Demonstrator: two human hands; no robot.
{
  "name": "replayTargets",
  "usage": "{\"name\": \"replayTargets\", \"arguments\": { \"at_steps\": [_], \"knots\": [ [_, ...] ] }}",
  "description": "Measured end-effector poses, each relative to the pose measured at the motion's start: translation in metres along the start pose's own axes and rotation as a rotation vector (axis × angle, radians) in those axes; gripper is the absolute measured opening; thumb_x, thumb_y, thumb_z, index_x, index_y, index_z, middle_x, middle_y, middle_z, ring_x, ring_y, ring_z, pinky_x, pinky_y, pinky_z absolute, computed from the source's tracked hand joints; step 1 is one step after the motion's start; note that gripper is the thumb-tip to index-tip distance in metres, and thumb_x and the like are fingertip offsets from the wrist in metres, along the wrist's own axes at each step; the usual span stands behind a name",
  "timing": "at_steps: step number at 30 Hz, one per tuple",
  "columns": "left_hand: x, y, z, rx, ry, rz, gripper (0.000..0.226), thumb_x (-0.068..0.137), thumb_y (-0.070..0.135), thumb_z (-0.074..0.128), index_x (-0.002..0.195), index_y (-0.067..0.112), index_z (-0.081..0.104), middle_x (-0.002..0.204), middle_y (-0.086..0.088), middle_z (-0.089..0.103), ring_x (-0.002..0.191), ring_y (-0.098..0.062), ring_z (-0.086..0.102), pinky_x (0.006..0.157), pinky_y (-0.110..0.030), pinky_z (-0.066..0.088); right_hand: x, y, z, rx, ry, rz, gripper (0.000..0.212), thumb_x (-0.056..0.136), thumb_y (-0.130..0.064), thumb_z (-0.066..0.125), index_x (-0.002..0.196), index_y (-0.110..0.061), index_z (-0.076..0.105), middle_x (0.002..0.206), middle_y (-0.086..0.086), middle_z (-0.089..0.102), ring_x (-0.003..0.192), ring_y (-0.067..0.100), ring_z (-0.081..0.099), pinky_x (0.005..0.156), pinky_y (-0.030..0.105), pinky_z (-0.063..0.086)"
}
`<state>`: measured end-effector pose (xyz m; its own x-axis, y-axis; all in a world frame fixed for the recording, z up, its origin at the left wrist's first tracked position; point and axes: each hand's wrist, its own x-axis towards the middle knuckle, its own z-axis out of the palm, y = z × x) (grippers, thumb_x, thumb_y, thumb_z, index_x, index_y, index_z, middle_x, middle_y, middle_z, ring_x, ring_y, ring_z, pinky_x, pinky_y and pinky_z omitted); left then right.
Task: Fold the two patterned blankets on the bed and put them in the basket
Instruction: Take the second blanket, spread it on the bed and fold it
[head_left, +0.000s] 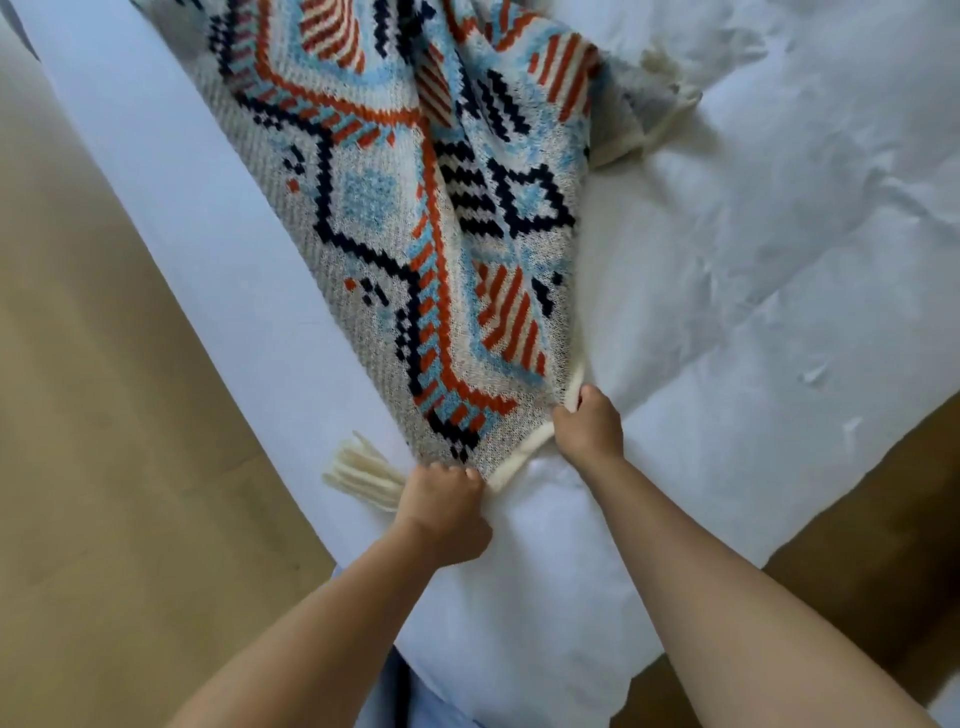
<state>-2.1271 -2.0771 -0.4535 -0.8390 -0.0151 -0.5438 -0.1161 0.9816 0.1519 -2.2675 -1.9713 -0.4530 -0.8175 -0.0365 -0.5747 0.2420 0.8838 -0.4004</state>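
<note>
A single head-worn wide-angle camera looks steeply down from close above the bed (753, 270) corner; the bed's edge runs diagonally across the frame, with floor (78, 415) on both sides.

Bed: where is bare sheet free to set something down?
The widest bare sheet lies right of the blanket. A narrow strip runs between the blanket and the sheet's left edge. Crowded: the near corner, where the left hand and right hand grip the blanket's hem.

The blanket (395, 218) is patterned with diamonds and stripes in light blue, orange and navy on cream, and is edged with cream tassels (363, 475). The sheet (753, 260) is coloured plain white and the floor (104, 415) tan.
</note>
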Motion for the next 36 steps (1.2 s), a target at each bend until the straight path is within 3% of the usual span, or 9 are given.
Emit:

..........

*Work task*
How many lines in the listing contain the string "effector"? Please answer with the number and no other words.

*Answer space*
2